Pablo: Der Fernando hat noch jemanden vergessen, nämlich Ben, unseren Schlagzeuger, der gerade im Krankenhaus liegt, weil er den Blinddarm rausbekommen hat. Er ist auch Deutscher.

Laura: Warum heißt ihr La Papa Verde? Wie seid ihr auf den Namen „grüne Kartoffel“ gekommen?

Fernando: Früher als La Papa Verde geboren wurde gab es deutsche und spanische Mitglieder und mich als Chilenen. Die Kartoffel kommt ursprünglich aus den Anden, also praktisch aus ganz Chile (lacht). Die Spanier haben sie vor ungefähr 500 Jahren hierher gebracht und nun essen die Deutschen viele Kartoffeln. Und das Grüne im Bandnamen kommt daher, dass die Kartoffel, die oberhalb wächst, mit der Sonne Kontakt bekommt und grün und giftig wird. Und so sind unsere Texte auch kritisch und giftig!
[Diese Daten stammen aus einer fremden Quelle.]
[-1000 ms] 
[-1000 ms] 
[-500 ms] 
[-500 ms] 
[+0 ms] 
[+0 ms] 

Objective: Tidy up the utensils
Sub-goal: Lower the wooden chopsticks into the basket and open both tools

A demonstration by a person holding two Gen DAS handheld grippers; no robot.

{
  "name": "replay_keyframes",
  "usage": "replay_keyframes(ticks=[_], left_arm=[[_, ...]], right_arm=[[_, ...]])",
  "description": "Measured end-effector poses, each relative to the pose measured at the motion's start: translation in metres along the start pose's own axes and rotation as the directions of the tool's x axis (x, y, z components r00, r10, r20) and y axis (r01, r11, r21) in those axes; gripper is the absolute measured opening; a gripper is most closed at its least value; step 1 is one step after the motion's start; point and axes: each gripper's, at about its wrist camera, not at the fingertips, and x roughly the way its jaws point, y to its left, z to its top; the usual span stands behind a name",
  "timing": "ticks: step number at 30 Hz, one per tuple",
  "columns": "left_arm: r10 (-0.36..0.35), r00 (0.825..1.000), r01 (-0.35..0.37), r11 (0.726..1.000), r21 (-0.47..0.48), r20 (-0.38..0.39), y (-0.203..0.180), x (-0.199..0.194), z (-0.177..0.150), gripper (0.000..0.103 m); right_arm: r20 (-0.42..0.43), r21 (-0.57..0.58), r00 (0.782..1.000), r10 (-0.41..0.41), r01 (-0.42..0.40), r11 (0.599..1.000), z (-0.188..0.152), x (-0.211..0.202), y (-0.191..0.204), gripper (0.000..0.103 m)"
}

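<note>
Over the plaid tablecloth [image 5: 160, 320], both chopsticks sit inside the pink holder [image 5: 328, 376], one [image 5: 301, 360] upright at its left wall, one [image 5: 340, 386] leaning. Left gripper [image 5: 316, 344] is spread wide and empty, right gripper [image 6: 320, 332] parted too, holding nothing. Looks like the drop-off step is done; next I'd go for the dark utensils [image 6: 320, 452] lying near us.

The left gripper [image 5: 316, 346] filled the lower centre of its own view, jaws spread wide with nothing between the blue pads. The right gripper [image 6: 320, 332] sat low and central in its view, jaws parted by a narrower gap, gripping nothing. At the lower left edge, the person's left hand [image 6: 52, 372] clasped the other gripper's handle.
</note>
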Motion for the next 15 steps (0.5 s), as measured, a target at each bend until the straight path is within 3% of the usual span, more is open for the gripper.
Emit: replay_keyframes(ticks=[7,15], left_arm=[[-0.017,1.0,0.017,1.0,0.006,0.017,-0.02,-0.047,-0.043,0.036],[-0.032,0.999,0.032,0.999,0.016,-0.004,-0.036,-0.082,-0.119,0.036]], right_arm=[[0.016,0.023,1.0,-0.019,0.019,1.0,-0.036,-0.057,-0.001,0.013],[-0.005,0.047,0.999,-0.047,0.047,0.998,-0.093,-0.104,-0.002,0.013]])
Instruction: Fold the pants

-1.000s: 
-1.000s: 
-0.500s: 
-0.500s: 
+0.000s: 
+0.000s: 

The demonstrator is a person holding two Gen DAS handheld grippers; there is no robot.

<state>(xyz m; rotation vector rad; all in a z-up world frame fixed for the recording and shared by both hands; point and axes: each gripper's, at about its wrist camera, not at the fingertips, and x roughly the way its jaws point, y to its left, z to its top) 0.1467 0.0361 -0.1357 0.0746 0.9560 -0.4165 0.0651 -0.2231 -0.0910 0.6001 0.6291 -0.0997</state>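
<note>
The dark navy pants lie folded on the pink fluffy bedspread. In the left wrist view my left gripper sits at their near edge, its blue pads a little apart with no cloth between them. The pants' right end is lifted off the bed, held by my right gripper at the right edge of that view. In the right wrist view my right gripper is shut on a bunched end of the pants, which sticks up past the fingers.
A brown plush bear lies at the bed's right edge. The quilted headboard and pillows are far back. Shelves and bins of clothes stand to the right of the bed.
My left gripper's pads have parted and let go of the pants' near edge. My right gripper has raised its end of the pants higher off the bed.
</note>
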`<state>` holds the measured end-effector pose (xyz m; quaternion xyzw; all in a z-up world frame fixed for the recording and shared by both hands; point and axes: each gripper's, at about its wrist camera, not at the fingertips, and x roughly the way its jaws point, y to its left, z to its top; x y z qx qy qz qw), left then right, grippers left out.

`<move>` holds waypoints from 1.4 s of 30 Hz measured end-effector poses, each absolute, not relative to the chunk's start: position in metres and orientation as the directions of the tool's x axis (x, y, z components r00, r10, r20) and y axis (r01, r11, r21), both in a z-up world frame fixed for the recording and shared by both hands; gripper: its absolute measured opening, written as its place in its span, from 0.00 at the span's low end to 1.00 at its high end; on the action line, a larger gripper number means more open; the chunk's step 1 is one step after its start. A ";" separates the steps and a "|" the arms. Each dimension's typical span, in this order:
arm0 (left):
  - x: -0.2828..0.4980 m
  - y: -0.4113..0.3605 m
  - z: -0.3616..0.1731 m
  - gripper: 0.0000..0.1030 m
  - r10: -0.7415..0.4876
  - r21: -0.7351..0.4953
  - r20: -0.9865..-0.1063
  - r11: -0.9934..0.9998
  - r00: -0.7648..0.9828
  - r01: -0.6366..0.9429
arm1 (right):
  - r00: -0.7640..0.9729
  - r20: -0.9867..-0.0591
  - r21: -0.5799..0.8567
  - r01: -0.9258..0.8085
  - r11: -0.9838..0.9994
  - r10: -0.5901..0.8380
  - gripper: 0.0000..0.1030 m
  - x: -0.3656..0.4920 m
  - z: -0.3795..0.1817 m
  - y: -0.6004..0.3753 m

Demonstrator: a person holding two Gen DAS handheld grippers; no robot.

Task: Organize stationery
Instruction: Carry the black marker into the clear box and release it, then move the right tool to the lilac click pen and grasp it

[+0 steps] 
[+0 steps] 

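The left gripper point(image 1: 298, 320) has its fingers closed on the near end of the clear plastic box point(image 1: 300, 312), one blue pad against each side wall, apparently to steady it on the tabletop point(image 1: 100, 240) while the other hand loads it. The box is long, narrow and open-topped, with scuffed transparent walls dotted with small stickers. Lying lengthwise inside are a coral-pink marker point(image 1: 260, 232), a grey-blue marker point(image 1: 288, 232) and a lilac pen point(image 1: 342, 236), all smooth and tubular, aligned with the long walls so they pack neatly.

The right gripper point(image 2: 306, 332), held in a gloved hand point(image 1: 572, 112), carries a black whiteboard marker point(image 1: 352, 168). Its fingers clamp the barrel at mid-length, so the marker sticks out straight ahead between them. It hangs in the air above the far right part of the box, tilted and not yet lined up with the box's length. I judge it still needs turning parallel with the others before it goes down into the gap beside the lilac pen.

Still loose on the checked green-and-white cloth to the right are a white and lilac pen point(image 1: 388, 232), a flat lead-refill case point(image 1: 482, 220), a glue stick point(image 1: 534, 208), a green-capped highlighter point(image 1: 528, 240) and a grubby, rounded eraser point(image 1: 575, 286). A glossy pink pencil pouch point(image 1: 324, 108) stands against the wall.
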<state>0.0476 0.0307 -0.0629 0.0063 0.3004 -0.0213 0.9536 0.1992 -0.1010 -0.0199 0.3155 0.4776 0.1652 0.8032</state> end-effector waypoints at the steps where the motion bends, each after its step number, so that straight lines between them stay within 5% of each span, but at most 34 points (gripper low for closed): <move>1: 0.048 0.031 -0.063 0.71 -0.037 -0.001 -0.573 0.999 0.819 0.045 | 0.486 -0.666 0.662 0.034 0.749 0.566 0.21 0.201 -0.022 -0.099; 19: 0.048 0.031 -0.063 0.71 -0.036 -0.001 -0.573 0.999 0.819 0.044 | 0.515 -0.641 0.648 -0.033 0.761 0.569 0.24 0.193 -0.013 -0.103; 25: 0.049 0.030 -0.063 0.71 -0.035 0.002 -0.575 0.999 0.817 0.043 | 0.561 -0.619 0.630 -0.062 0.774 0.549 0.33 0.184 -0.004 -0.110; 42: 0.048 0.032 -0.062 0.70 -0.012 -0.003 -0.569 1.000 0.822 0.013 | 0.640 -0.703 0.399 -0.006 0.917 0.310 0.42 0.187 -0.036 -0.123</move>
Mette: Wie habt ihr euch kennen gelernt?

Pablo: Von der ursprünglichen La Papa Verde sind nicht mehr viele dabei, nur noch Fernando. Die Besetzung, in der die Band jetzt spielt, hat sich über die Zeit entwickelt. Jetzt alle Geschichten zu erzählen, wäre zu viel. Ich glaube, es ging immer über interessante Zufälle. Man trifft sich auf der Straße. Ich habe den Augusto zufällig am Hauptbahnhof getroffen und ihn so kennen gelernt und langfristig den Kontakt hergestellt. Und ich glaube, so war es bei allen ein bisschen.

Fernando: Also, Augusto wollte unsere Ex-Akkordeonistin zu einem unserer Konzerte fahren, da sie verspätet war. Und dann war er also da. Unser damaliger Percussionist ist nicht zum Konzert erschienen, warum weiß ich nicht mehr, und dann haben wir ihn gefragt: 'Hey, du bist doch Percussionist, willst du nicht mitspielen?' Er hat es gemacht und ist seitdem in der Band geblieben.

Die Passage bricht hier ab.